Every line below that holds the string "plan" should be copied out.

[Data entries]
◇ ◇ ◇ ◇ ◇ ◇ ◇

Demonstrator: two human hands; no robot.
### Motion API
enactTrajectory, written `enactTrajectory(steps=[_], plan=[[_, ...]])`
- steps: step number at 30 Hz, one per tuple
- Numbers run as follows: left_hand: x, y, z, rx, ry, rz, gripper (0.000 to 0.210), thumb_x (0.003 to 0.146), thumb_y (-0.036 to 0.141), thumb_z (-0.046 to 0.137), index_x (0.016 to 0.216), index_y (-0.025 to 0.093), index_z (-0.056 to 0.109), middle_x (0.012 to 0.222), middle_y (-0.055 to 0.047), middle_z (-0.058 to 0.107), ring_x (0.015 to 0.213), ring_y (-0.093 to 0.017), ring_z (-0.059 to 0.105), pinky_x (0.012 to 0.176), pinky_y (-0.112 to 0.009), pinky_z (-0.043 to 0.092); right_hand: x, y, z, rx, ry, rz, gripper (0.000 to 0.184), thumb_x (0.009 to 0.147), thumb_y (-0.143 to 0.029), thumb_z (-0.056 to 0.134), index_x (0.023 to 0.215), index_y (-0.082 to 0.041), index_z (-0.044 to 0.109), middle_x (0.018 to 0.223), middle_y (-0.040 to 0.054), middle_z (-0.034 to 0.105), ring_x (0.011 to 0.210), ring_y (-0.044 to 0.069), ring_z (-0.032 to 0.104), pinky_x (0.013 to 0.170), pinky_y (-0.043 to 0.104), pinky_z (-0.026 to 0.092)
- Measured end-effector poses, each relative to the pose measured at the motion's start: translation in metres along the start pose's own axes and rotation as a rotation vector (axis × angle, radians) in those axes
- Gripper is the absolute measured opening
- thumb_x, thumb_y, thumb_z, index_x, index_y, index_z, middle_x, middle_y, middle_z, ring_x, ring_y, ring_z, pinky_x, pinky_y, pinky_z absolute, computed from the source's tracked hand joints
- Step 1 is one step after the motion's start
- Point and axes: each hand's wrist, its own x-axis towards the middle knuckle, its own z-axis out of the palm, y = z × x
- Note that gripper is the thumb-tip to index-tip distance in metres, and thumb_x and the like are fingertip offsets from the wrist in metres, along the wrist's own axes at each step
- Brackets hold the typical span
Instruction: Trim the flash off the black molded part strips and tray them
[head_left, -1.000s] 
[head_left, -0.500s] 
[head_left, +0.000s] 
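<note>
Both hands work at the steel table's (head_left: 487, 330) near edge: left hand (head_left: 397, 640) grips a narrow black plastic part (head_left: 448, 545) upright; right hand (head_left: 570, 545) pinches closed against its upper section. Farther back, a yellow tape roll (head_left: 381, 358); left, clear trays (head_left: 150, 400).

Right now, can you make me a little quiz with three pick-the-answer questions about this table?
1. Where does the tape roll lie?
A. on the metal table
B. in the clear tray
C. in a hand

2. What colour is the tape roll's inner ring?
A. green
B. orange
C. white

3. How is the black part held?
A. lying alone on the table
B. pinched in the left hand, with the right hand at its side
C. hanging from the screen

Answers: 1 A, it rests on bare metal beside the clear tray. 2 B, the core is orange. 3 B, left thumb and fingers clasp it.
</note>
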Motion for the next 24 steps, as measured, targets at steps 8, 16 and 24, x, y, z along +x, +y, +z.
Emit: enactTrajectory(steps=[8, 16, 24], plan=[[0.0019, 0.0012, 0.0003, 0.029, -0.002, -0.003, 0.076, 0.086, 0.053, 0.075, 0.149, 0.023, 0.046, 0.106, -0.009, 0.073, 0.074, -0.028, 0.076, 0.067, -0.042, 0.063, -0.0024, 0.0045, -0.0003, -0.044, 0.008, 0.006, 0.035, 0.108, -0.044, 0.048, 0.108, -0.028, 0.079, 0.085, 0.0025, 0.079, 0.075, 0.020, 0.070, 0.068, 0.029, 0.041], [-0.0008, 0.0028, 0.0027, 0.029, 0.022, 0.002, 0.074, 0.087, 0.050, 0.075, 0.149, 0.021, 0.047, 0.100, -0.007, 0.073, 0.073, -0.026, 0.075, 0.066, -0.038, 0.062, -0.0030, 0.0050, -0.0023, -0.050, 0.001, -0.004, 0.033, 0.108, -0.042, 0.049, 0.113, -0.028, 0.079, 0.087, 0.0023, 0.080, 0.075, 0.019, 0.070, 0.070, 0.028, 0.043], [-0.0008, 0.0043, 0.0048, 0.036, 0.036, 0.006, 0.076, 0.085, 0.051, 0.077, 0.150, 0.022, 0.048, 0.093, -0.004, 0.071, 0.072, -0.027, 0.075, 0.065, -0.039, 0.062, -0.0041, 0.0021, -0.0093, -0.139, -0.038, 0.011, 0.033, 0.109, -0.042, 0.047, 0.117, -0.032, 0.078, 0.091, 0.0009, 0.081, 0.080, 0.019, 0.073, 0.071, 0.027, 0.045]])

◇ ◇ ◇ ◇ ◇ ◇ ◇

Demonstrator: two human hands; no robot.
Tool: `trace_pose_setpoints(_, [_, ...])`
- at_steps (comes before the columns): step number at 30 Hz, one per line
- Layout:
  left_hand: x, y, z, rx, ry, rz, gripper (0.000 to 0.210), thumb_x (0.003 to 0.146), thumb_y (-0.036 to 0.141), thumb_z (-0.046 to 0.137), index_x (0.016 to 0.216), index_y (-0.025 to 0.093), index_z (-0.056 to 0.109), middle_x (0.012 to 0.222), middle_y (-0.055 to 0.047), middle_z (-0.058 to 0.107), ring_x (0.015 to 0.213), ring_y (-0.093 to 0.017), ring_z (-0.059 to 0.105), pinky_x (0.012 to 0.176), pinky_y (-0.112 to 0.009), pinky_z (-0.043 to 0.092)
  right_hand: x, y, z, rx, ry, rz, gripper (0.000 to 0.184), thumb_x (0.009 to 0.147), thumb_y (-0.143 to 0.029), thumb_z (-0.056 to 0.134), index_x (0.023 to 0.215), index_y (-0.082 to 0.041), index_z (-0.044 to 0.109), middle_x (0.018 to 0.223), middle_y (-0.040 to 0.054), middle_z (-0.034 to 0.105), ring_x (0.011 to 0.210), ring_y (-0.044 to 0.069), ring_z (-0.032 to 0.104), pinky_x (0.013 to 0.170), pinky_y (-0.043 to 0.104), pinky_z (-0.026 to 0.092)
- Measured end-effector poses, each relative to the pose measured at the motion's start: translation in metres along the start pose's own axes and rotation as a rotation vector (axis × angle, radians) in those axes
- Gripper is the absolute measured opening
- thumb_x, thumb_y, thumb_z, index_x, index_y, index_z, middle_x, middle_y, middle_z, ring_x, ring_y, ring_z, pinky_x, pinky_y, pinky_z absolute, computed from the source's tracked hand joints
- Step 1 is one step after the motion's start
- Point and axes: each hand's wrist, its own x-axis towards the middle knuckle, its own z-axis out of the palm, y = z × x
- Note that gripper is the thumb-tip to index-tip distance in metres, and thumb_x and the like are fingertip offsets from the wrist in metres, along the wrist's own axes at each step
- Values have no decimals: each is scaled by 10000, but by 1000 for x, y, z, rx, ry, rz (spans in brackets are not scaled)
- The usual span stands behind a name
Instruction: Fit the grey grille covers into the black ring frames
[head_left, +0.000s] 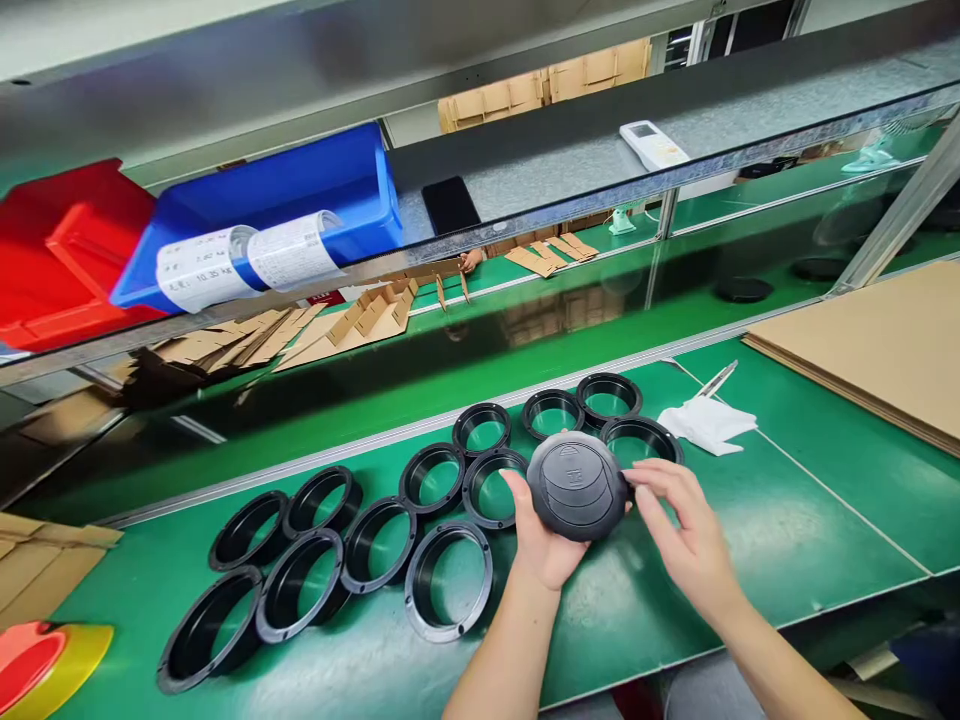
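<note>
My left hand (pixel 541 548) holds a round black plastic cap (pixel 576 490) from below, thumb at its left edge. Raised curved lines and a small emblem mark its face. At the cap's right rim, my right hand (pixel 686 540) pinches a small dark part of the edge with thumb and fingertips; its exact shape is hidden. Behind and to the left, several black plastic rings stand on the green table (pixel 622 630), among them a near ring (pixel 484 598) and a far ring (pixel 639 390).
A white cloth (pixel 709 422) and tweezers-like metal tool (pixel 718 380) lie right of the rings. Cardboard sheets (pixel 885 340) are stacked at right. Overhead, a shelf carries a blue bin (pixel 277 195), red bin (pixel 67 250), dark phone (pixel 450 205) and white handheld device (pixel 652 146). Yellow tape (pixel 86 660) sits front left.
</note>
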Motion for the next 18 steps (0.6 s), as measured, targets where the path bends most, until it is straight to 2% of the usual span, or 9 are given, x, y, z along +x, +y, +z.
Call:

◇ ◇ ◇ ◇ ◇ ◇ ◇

_RESULT FOR THIS TASK_
enactTrajectory, written `enactTrajectory(steps=[_], plan=[[_, ...]])`
Emit: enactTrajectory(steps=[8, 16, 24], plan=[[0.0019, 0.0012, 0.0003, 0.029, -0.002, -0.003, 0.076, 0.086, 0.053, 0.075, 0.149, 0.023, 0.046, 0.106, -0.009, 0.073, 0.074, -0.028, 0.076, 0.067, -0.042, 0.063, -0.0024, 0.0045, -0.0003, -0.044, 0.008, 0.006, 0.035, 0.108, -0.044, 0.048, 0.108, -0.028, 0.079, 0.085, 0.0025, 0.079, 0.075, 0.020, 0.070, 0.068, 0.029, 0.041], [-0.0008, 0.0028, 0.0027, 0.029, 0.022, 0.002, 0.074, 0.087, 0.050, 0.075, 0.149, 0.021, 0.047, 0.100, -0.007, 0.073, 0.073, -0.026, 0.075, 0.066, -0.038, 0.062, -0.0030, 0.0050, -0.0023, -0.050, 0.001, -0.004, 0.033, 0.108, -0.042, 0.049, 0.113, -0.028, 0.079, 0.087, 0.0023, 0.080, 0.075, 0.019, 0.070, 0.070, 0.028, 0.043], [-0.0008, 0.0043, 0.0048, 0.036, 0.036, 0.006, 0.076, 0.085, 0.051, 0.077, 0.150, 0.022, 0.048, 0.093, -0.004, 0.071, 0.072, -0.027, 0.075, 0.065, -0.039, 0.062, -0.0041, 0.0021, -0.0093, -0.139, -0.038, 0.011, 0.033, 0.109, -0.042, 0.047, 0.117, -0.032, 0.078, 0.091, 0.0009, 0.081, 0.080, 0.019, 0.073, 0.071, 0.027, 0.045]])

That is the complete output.